Recently a new formal verification tool for C has appeared that performs all its verification checking at program runtime, i.e., after the user source has been translated to executable form. It is still very early days for kcc (they have yet to chose a name and the command used to invoke the translator is currently being used), they have an initial system up and running and are keen to continue improving it.

I am interested in the system because of what it might evolve into, including:

- a means of quickly checking the behavior of obscure bits of code (I get asked all sorts of weird questions and my brain is not always willing to switch to C language lawyer mode),
- a means of checking the consistency of the requirements in the C Standard, which will require another tool making use of the formalism built up by kcc,
- a tool which would help developers understand which parts of the C Standard they need to look at to understand some construct (the tool currently has a trace mode that needs lots of work).

Hello, Derek.

Your third paragraph strongly implies that formal methods were used for Ariane 4. This is simply not the case, to the best of my knowledge. Ariane 4’s software was verified with tests and code reviews, which were then and are now (in 2011) the default method for verifying critical embedded software.
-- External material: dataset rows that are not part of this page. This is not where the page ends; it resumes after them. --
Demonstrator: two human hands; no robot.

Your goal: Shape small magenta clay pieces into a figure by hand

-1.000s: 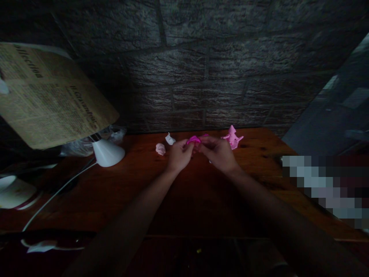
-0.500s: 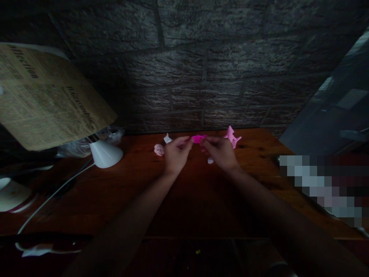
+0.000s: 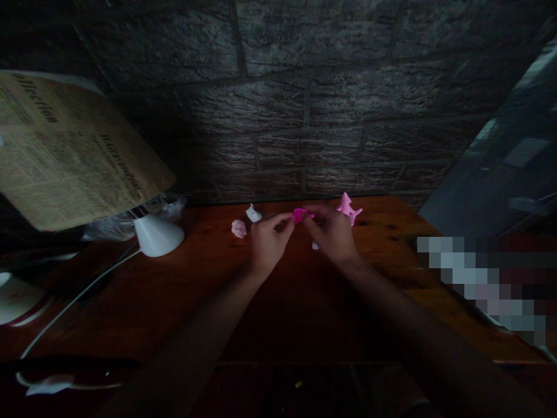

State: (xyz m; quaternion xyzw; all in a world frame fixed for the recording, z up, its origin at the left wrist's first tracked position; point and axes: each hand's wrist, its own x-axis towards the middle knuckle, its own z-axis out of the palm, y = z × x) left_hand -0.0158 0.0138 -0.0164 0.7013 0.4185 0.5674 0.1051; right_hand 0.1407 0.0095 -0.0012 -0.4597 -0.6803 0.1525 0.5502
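Observation:
A small bright magenta piece (image 3: 298,215) is pinched between my two hands, above the back of the wooden table; its exact kind is too small and dark to make out. My left hand (image 3: 268,238) grips its left end with thumb and fingertips. On the other end, my right hand (image 3: 334,232) is closed, partly covering the piece. A light pink figure-like shape (image 3: 348,209) stands just beyond my right hand. Left of my left hand lie a crumpled pale pink lump (image 3: 238,229) and a white piece (image 3: 253,213). A small white bit (image 3: 315,245) shows under my right hand.
A lamp with a newsprint shade (image 3: 82,151) and white base (image 3: 158,235) stands on the left, its cord running forward. Clear plastic (image 3: 108,227) lies behind it. A cup (image 3: 17,299) is at the left edge. A dark brick wall (image 3: 278,104) backs the wooden table (image 3: 278,325).
The magenta piece has turned and now shows a narrower side. My right hand has shifted slightly left and covers more of it. The whole view has moved a little.

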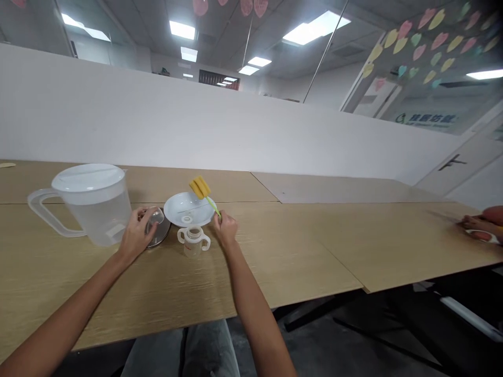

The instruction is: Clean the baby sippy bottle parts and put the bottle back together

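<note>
At frame centre, the right hand (pixel 226 229) grips a sponge bottle brush (pixel 200 187) above a white plate (pixel 176 207), the left hand (pixel 135 234) clasping a clear cap (pixel 156 220).

The left forearm (pixel 66 309) comes in bare and slender from 8 o'clock, the right forearm (pixel 251 298) likewise from 6 o'clock, each ending in a bare hand, the left hand (pixel 136 234) and the right hand (pixel 225 229), with loose pale grey trousers (pixel 181 351) at 7 o'clock
</note>
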Available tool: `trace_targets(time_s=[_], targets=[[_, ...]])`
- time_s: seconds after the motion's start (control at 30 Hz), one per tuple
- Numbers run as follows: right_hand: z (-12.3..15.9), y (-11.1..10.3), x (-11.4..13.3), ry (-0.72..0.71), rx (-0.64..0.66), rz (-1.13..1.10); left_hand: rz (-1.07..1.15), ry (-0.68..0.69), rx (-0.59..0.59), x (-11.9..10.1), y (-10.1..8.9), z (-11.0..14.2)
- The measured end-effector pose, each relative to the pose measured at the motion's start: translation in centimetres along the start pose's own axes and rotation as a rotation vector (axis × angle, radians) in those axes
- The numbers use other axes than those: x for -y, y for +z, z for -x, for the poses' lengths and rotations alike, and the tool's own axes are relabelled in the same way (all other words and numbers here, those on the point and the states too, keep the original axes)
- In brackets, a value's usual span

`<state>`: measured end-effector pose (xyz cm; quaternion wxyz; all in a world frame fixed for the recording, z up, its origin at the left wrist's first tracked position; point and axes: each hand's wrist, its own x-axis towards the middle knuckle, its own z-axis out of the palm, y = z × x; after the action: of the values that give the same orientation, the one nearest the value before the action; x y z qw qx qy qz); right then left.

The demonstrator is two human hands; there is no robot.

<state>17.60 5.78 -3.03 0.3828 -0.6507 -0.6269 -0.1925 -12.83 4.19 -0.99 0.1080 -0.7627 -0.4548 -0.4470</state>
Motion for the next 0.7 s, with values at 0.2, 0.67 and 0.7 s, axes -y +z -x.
trace_targets(time_s=[0.2,0.67,0.7], targets=[[0.0,-0.2,0.6,0.001,0.09,0.017,-0.018,-0.1,0.104,1.4,0.9,0.6],[-0.4,-0.9,1.2,0.067,0.2,0.004,-0.038,-0.141,0.283,1.9,1.8,0.6],[-0.5,-0.9,1.3,0.068,0.196,-0.007,-0.051,-0.138,0.276,1.9,1.8,0.6]])
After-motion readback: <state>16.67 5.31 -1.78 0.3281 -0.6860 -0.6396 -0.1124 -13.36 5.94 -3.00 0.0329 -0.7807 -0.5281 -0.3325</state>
In this report, the board was asked “to investigate whether the qualification tests and acceptance tests were appropriate in relation to the problem encountered” (http://www.di.unito.it/~damiani/ariane5rep.html ). Note how the phrasing of this assignment implies that qualification tests and acceptance tests are the only way one would envision to verify rocket software.

@Pascal Cuoq

I have updated the post. We need to find somebody with more direct inside knowledge to provide a definitive answer.